-- Work instructions --
Word for word, write the lines below out again, with no pictures.

-- Dataset excerpt --
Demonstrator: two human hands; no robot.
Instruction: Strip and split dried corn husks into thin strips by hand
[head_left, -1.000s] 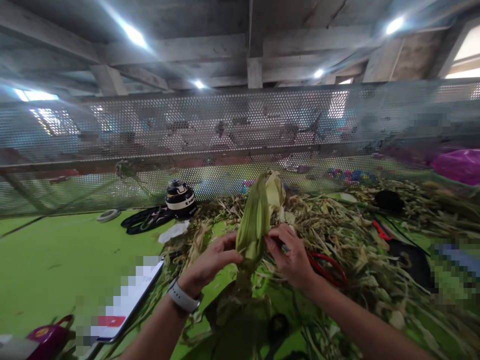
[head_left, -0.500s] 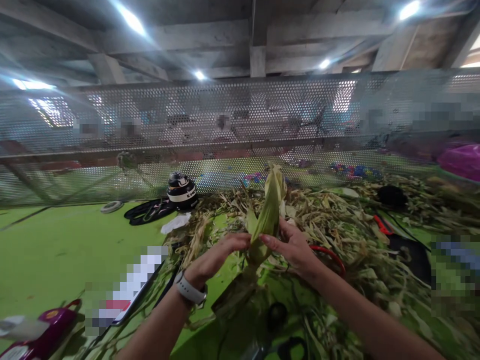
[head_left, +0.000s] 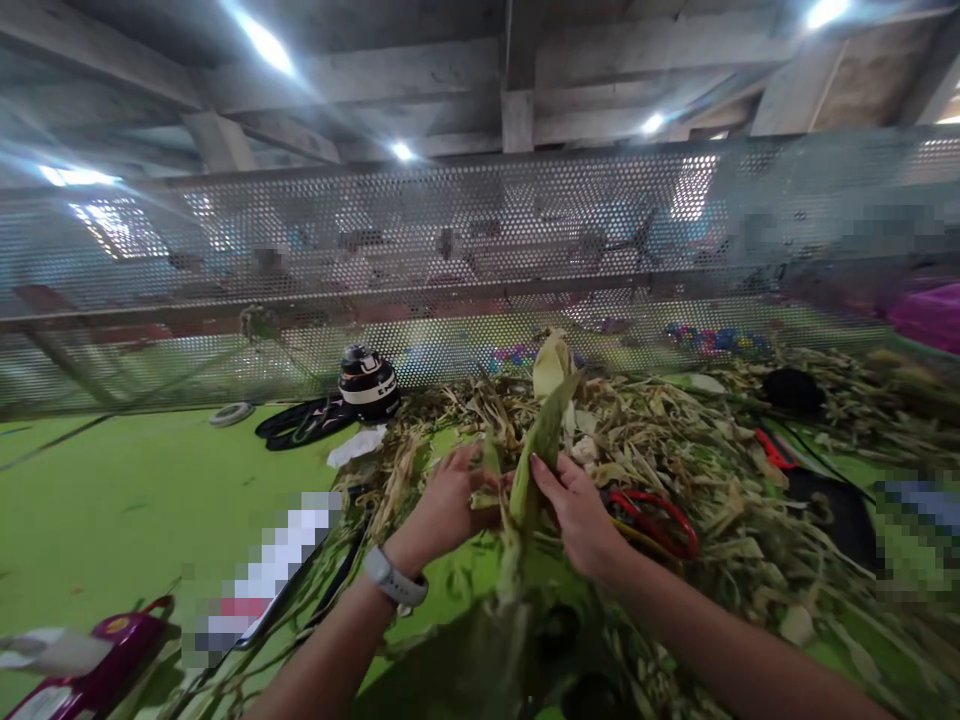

-- Answer for the task --
Demonstrator: two human hands; no robot.
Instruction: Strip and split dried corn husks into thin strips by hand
[head_left, -1.000s] 
[head_left, -0.500s] 
[head_left, +0.000s] 

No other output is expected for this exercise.